Pandora 13/01/2023
Talvez por estar de férias, talvez por ser o início de um novo ciclo, em Janeiro é muito fácil me pegar lendo livros esquecidos na pilha dos "não lidos". Geralmente esse é o mês no qual dou atenção aquela edição que sempre quero ler ou comecei a ler e não dei continuidade por um motivo ou outro e nessa os anos vão passando. "A Bolsa Amarela" da Lygia Bojunga é um desses livros há muito colocados na pilha e um pouco mais. Comecei a ler esse livro na minha época de escola, há mais de 20 anos atrás, li até a metade, achei divertido, mas não concluí a leitura por algum motivo, jamais esqueci dele, quando vi na biblioteca da escola na qual trabalho, peguei emprestado e agora, finalmente, recomecei a leitura e termine MUITO satisfeita.

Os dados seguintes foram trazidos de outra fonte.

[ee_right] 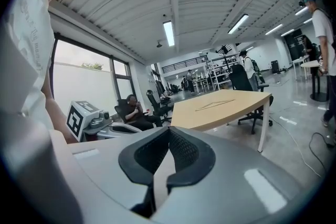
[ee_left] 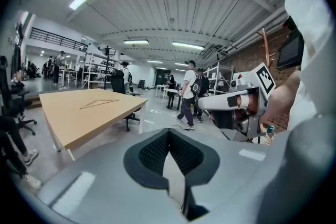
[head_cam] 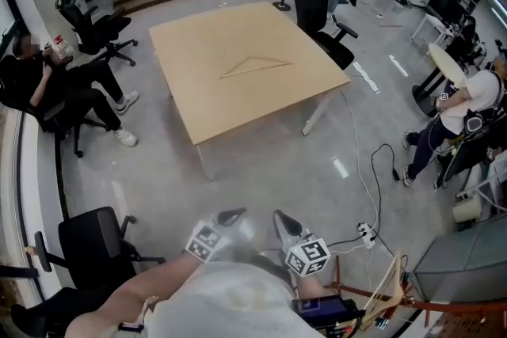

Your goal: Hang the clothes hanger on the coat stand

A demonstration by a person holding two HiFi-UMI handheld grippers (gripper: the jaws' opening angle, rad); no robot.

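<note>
A light wooden clothes hanger [head_cam: 255, 66] lies flat near the middle of the square wooden table [head_cam: 198, 99], well ahead of me. Both grippers are held close to my body, far short of the table. My left gripper [head_cam: 232, 215] is shut with nothing in it, and so is my right gripper [head_cam: 282, 219] beside it. The left gripper view shows its jaws [ee_left: 169, 135] closed, with the hanger [ee_left: 98, 104] far off on the table. In the right gripper view the closed gripper [ee_right: 169, 131] points toward the hanger [ee_right: 215, 105]. A wooden frame with orange bars [head_cam: 390, 289] stands at my lower right; I cannot tell whether it is the coat stand.
A person sits on a chair [head_cam: 47, 87] to the left, and other people stand at the right [head_cam: 463, 107]. Black office chairs stand behind the table [head_cam: 321, 8] and at my lower left [head_cam: 95, 249]. A cable and power strip [head_cam: 366, 232] lie on the floor.
</note>
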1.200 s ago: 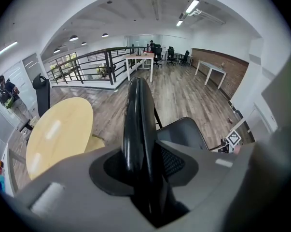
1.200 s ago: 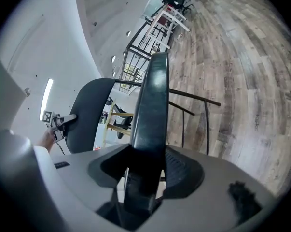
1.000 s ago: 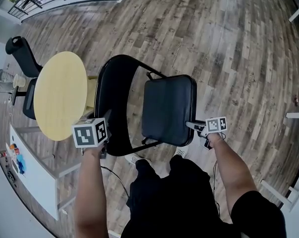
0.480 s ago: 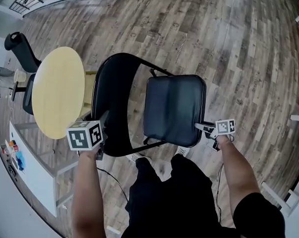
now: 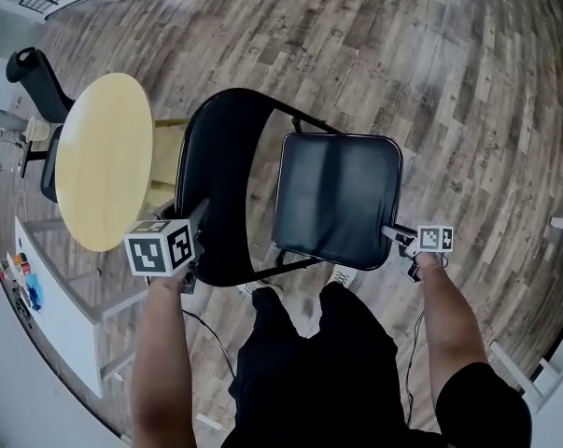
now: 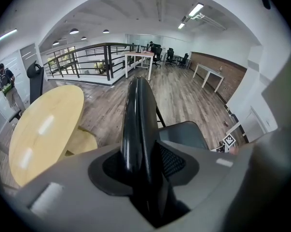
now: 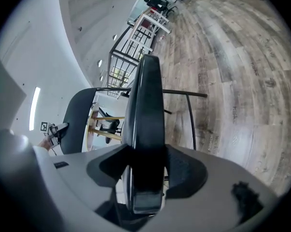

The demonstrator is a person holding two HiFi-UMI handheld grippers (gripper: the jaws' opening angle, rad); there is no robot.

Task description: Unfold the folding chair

"A Bolsa Amarela" é narrado em primeira pessoa por uma garota chamada Raquel, ela é a filha mais nova de um conjunto de quatro irmãos (Raquel mais duas irmãs, e um irmão), só esse detalhe já tornaria ela o membro da família menos ouvido, mas a essa característica se soma o fato dela ter nascido quando a mãe dela não esperava mais engravidar e os irmãos já eram bem crescidos. A Raquel é uma criança dentro de uma família onde todos já são adultos e os irmãos a fazem sentir "não desejada".
Os parentes de Raquel não fazem por mal, mas a estrutura familiar sufoca a garota e suas vontades. Aliás, as três vontade dela são o coração da história: a vontade de crescer, a vontade de ter nascido garoto e a vontade de escrever. Para desabafar e comunicar essas vontades, a menina cria amigos imaginários com os quais se correspondem através de cartas, bilhetes, telegramas.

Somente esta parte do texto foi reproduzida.